Szijjártó: Decoupling from China brutal economic suicide
It would be brutal economic suicide for Europe to cut ties with China, especially after the continent's competitiveness has plummeted significantly in recent years for various reasons, Hungarian Minister of Foreign Affairs and Trade Péter Szijjártó said in Tianjin, China, on Tuesday, according to MTI.
Szijjártó: Decoupling from China brutal economic suicide
The Economics of Geography

Szijjártó: Decoupling from China brutal economic suicide

Photo: Facebook/Péter Szijjártó
Eurasia 27/06/2023 15:55

It would be brutal economic suicide for Europe to cut ties with China, especially after the continent's competitiveness has plummeted significantly in recent years for various reasons, Hungarian Minister of Foreign Affairs and Trade Péter Szijjártó said in Tianjin, China, on Tuesday, according to MTI.

Participating in a panel discussion at the World Economic Forum, the so-called summer Davos, the minister said that "connectivity is good, the repeated block-building is bad" and pointed out that this is the starting point of the government's policy on economic relations between Europe and China. He underlined that, based on certain trends, many EU member states see China as a risk or a threat, while Hungary believes that cooperation with the East Asian country can bring a lot of benefits.

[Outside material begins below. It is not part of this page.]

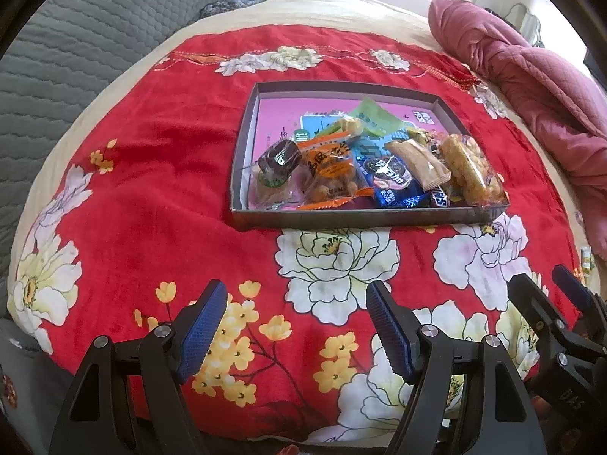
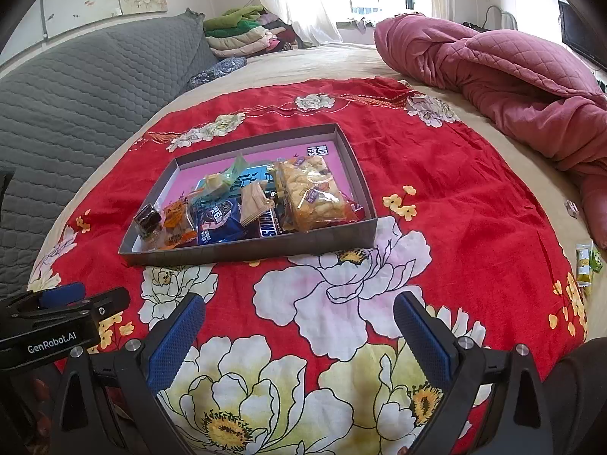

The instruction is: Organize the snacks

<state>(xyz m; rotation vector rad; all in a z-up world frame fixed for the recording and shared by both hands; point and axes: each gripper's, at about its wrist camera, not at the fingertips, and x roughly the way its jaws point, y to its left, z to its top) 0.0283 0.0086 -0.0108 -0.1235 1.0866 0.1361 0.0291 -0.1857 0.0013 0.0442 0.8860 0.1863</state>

"It would be in Europe's interest to cooperate with China on the basis of mutual respect and mutual benefit,"

he said.
Photo: Facebook/Péter Szijjártó
Szijjártó said that Hungary sees the East-West division of labour as a great opportunity and the only way to improve European competitiveness. According to the minister, for decades, the basis for predictable economic growth was a combination of advanced Western technologies and easily available, relatively cheap energy resources from the East, but this has now been lost, as European-Russian ties have been broken as a result of the war in Ukraine.
Photo: Facebook/Péter Szijjártó
"If we cut the Europe-China ties, it would knock out the European economy,"

he said, pointing out that annual trade between the two sides is worth €865 billion. He added that China's gross domestic product (GDP) now exceeds that of the EU. He said that in 2010, China's share of world GDP was only 9 per cent, while the EU's was 22 per cent, but that the situation has now reversed for various reasons, and now stands at 18 and 17 per cent respectively. "If we look at China as a rival, not as a cooperation partner, Europe loses out," he said.